* _Task requirements_
Using the listing below, say how many of its lines hold "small". Offer nothing beyond the number.

━━━━━━━━━━━━━━━━

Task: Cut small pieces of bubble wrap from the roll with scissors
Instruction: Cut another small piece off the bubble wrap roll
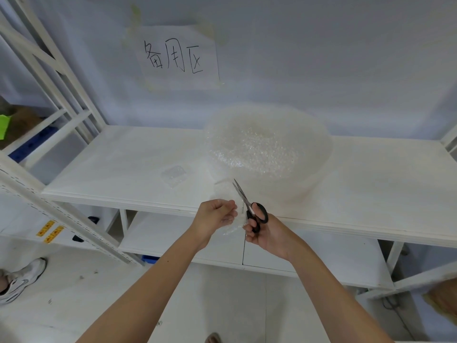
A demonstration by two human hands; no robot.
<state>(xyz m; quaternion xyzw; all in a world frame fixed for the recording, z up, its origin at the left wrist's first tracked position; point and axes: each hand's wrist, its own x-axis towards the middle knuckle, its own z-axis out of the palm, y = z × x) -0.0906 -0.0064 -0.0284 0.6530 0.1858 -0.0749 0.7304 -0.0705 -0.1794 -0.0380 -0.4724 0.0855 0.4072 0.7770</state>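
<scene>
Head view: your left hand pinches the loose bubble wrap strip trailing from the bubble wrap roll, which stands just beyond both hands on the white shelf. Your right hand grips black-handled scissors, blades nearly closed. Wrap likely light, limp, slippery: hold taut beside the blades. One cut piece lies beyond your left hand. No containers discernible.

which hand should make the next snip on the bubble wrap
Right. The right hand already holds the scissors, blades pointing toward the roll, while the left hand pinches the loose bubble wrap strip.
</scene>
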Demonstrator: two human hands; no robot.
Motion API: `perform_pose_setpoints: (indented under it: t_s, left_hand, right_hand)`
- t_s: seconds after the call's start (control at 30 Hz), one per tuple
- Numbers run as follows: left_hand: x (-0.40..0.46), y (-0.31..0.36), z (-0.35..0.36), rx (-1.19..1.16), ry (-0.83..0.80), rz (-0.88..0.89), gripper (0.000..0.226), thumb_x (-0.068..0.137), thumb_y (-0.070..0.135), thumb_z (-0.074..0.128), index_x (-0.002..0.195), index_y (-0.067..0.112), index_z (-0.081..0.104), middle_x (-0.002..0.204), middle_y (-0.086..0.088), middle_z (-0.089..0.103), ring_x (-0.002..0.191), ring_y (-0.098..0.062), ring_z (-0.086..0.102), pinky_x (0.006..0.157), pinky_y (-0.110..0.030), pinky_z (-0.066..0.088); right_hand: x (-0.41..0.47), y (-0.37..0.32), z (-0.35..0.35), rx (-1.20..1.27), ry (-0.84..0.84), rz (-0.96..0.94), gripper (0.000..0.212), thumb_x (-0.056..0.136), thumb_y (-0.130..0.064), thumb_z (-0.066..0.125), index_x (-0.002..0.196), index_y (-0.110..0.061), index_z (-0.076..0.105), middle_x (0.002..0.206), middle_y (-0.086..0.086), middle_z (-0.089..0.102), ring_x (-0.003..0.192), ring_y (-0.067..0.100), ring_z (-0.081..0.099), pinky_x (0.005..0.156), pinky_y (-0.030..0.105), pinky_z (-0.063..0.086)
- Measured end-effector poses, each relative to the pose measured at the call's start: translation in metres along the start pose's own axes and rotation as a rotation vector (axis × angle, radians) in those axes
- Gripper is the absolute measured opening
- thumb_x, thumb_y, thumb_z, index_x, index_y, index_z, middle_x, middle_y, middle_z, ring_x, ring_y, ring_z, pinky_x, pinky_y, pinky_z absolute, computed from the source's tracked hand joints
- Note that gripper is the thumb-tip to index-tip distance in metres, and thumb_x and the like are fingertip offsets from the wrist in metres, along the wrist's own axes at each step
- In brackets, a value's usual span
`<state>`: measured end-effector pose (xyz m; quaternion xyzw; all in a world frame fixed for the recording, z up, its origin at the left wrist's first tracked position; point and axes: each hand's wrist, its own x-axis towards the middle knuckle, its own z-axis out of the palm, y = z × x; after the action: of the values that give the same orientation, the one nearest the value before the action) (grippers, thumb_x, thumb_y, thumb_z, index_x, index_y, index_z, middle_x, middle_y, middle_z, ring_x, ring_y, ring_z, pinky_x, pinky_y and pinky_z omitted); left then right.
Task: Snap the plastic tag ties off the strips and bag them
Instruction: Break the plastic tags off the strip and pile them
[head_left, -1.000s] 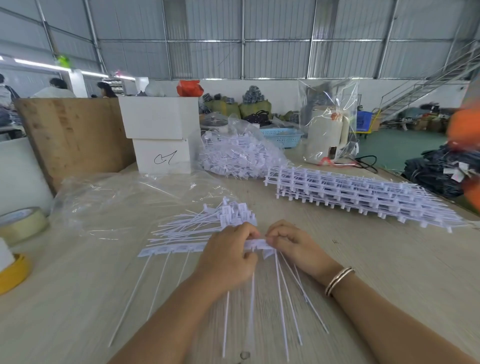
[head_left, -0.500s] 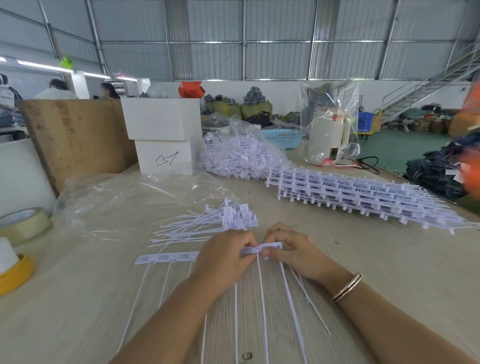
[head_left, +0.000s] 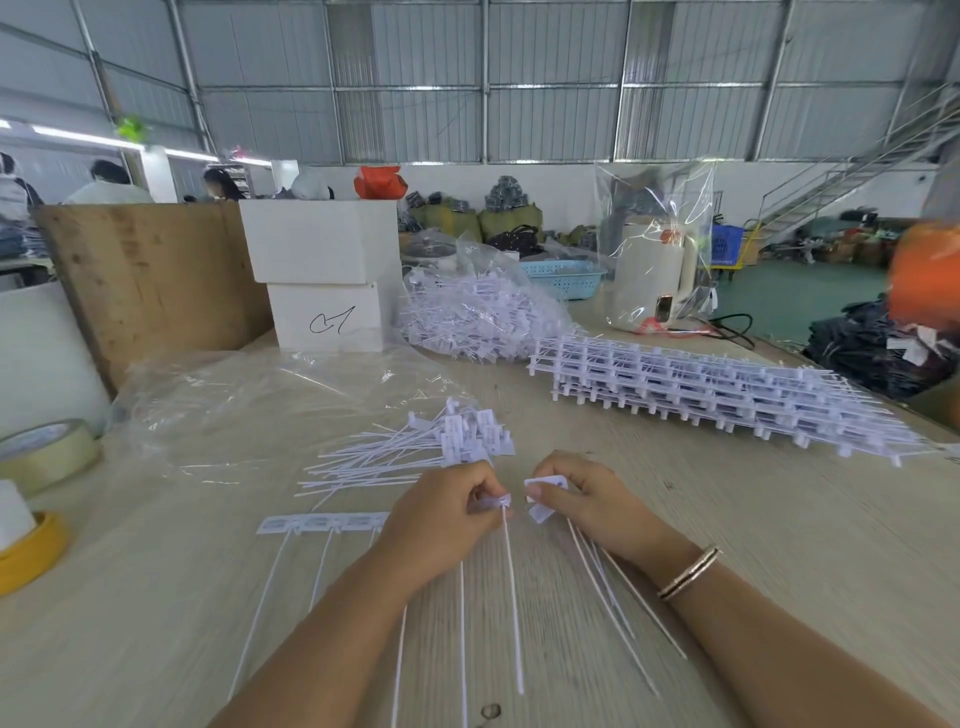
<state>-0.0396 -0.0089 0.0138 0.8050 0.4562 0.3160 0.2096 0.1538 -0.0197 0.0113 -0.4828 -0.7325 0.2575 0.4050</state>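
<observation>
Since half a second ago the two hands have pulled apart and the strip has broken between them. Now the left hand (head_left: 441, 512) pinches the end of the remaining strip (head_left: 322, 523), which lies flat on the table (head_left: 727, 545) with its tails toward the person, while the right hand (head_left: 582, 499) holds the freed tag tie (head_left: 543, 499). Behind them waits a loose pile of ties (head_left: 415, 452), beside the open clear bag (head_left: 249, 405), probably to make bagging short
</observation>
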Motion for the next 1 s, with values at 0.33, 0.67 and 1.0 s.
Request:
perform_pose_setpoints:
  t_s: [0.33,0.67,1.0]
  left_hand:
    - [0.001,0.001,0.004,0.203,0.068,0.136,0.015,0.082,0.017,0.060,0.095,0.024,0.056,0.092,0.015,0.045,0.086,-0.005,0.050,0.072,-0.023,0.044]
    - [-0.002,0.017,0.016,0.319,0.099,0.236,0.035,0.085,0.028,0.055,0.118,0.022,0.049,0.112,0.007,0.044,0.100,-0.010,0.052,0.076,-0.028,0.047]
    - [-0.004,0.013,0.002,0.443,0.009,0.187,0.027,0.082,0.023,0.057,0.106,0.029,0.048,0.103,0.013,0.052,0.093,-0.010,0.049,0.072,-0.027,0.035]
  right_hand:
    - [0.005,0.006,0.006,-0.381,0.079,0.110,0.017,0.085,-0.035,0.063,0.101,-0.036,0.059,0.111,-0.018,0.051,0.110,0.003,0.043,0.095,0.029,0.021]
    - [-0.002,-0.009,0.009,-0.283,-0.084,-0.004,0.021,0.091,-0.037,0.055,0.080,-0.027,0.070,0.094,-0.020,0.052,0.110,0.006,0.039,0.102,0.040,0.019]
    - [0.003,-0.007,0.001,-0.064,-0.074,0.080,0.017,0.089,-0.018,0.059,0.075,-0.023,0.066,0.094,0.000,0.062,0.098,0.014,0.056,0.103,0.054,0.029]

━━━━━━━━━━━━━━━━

* _Answer area_
2